The reply should be an exact transcription of every record.

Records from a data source
....................
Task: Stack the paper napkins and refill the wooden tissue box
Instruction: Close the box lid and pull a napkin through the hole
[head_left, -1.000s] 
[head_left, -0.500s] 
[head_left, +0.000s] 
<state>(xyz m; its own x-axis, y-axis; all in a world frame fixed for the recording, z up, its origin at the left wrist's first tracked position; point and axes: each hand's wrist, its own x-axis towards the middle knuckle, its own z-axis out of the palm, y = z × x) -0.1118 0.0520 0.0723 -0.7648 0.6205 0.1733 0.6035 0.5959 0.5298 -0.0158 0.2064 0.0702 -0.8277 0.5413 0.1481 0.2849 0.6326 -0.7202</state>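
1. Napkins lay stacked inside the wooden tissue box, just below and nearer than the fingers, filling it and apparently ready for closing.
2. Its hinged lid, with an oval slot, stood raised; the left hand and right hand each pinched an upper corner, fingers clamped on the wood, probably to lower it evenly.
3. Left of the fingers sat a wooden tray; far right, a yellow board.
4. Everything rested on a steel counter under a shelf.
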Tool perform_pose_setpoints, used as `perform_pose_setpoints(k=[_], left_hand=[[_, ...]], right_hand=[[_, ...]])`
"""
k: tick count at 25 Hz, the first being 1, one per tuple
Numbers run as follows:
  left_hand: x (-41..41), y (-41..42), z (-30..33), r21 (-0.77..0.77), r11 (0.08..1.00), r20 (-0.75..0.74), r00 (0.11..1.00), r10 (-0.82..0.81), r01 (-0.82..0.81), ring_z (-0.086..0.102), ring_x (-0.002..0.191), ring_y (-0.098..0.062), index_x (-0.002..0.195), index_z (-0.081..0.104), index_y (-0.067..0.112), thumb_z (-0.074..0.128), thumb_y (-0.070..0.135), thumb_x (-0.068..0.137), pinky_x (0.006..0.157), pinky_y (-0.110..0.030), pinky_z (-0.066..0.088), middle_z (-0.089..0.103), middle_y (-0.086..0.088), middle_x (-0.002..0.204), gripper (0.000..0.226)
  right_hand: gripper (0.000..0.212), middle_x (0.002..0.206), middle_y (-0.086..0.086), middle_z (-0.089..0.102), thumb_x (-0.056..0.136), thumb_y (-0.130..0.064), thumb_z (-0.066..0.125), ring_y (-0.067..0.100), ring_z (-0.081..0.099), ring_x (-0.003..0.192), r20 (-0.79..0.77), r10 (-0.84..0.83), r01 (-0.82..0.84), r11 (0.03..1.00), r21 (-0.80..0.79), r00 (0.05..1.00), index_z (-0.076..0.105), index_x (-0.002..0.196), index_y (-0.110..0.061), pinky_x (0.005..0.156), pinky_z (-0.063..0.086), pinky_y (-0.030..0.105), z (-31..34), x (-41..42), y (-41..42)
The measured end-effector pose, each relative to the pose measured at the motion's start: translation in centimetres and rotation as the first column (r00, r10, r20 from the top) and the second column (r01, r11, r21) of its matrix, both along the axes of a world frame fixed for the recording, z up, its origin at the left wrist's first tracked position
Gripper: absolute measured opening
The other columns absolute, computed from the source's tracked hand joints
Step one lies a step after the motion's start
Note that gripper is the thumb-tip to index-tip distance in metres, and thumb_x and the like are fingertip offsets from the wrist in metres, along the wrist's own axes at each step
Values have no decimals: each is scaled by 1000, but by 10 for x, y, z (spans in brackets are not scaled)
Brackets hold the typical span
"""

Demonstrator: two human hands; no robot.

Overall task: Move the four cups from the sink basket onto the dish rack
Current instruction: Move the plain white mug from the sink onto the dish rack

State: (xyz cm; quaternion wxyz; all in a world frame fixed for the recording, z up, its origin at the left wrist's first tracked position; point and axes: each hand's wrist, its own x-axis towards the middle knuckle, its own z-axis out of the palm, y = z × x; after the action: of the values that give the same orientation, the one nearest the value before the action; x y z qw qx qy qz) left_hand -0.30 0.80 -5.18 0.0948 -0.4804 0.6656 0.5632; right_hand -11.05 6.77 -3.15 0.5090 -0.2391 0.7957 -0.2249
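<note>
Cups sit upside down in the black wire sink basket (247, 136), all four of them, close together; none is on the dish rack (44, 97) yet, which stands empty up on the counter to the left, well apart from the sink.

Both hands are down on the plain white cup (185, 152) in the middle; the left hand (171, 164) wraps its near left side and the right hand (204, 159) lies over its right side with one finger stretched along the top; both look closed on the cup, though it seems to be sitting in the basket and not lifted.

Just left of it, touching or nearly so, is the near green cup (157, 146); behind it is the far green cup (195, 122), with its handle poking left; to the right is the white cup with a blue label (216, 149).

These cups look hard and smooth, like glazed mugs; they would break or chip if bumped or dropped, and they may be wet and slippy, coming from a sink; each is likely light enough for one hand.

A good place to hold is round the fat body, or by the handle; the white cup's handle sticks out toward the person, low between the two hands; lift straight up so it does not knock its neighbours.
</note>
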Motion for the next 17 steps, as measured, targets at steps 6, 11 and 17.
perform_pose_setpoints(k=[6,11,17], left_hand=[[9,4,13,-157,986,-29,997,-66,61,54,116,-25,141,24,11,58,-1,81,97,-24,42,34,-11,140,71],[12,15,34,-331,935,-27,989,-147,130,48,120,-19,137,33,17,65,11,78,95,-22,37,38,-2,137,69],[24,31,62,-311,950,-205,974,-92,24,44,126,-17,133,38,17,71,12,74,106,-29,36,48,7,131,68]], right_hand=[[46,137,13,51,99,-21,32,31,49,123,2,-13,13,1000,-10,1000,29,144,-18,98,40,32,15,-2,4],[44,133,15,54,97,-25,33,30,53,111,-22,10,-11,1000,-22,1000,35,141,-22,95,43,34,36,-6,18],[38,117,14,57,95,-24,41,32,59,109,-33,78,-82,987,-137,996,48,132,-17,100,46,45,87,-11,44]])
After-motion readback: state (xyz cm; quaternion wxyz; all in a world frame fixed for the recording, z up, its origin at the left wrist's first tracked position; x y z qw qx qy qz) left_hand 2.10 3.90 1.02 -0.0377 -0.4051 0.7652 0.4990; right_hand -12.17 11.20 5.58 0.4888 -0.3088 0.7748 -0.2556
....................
EXPECTED OUTPUT ::
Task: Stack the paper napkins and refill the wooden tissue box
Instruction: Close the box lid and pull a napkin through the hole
[head_left, -1.000s] 
[head_left, -0.500s] 
[head_left, +0.000s] 
<state>(xyz m; its own x-axis, y-axis; all in a world frame fixed for the recording, z up, its origin at the left wrist's first tracked position; point and axes: each hand's wrist, its own x-axis towards the middle knuckle, its own z-axis out of the palm, y = z × x) -0.1118 0.0520 0.0723 -0.7648 0.6205 0.1733 0.6035 0.5959 0.5298 -0.0158 0.2064 0.0702 -0.8277 0.5413 0.1481 0.2849 0.6326 -0.7202</state>
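1. Napkins lay stacked inside the wooden tissue box, just below and nearer than the fingers, filling it and apparently ready for closing.
2. Its hinged lid, with an oval slot, stood raised; the left hand and right hand each pinched an upper corner, fingers clamped on the wood, probably to lower it evenly.
3. Left of the fingers sat a wooden tray; far right, a yellow board.
4. Everything rested on a steel counter under a shelf.
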Tool perform_pose_setpoints, used as `perform_pose_setpoints(k=[_], left_hand=[[_, ...]], right_hand=[[_, ...]])`
"""
k: tick count at 25 Hz, the first being 1, one per tuple
Numbers run as follows:
  left_hand: x (-41..41), y (-41..42), z (-30..33), r21 (-0.77..0.77), r11 (0.08..1.00), r20 (-0.75..0.74), r00 (0.11..1.00), r10 (-0.82..0.81), r01 (-0.82..0.81), ring_z (-0.086..0.102), ring_x (-0.002..0.191), ring_y (-0.098..0.062), index_x (-0.002..0.195), index_z (-0.081..0.104), index_y (-0.067..0.112), thumb_z (-0.074..0.128), thumb_y (-0.070..0.135), thumb_x (-0.068..0.137), pinky_x (0.006..0.157), pinky_y (-0.110..0.030), pinky_z (-0.066..0.088), middle_z (-0.089..0.103), middle_y (-0.086..0.088), middle_x (-0.002..0.204), gripper (0.000..0.226)
  right_hand: gripper (0.000..0.212), middle_x (0.002..0.206), middle_y (-0.086..0.086), middle_z (-0.089..0.102), thumb_x (-0.056..0.136), thumb_y (-0.130..0.064), thumb_z (-0.066..0.125), ring_y (-0.067..0.100), ring_z (-0.081..0.099), ring_x (-0.003..0.192), r20 (-0.79..0.77), r10 (-0.84..0.83), r01 (-0.82..0.84), r11 (0.03..1.00), r21 (-0.80..0.79), r00 (0.05..1.00), index_z (-0.076..0.105), index_x (-0.002..0.196), index_y (-0.110..0.061), pinky_x (0.005..0.156), pinky_z (-0.063..0.086), pinky_y (-0.030..0.105), z (-31..34), x (-41..42), y (-41..42)
The measured end-effector pose, each relative to the pose measured at the motion's start: translation in centimetres and rotation as the first column (r00, r10, r20 from the top) and the second column (r01, r11, r21) of its matrix, both along the axes of a world frame fixed for the recording, z up, its origin at the left wrist's first tracked position
Gripper: absolute measured opening
The other columns absolute, computed from the source's tracked hand joints
Step one lies a step after the motion's start
Note that gripper is the thumb-tip to index-tip distance in metres, and thumb_x and the like are fingertip offsets from the wrist in metres, along the wrist's own axes at each step
Values have no decimals: each is scaled by 1000, but by 10 for x, y, z (spans in brackets are not scaled)
Brackets hold the typical span
"""

Demonstrator: two human hands; no robot.

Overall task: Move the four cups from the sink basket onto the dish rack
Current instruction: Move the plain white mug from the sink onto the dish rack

State: (xyz cm; quaternion wxyz; all in a world frame fixed for the recording, z up, its origin at the left wrist's first tracked position; point and axes: each hand's wrist, its own x-axis towards the middle knuckle, its own z-axis out of the palm, y = z × x; after the action: of the values that give the same orientation, the one nearest the value before the action; x y z qw qx qy qz) left_hand -0.30 0.80 -5.18 0.0948 -0.4804 0.6656 0.5632; right_hand -11.05 6.77 -3.15 0.5090 -0.2391 0.7957 -0.2249
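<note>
Cups sit upside down in the black wire sink basket (247, 136), all four of them, close together; none is on the dish rack (44, 97) yet, which stands empty up on the counter to the left, well apart from the sink.

Both hands are down on the plain white cup (185, 152) in the middle; the left hand (171, 164) wraps its near left side and the right hand (204, 159) lies over its right side with one finger stretched along the top; both look closed on the cup, though it seems to be sitting in the basket and not lifted.

Just left of it, touching or nearly so, is the near green cup (157, 146); behind it is the far green cup (195, 122), with its handle poking left; to the right is the white cup with a blue label (216, 149).

These cups look hard and smooth, like glazed mugs; they would break or chip if bumped or dropped, and they may be wet and slippy, coming from a sink; each is likely light enough for one hand.

A good place to hold is round the fat body, or by the handle; the white cup's handle sticks out toward the person, low between the two hands; lift straight up so it does not knock its neighbours.
</note>
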Motion for the next 17 steps, as measured, targets at steps 6, 11 and 17.
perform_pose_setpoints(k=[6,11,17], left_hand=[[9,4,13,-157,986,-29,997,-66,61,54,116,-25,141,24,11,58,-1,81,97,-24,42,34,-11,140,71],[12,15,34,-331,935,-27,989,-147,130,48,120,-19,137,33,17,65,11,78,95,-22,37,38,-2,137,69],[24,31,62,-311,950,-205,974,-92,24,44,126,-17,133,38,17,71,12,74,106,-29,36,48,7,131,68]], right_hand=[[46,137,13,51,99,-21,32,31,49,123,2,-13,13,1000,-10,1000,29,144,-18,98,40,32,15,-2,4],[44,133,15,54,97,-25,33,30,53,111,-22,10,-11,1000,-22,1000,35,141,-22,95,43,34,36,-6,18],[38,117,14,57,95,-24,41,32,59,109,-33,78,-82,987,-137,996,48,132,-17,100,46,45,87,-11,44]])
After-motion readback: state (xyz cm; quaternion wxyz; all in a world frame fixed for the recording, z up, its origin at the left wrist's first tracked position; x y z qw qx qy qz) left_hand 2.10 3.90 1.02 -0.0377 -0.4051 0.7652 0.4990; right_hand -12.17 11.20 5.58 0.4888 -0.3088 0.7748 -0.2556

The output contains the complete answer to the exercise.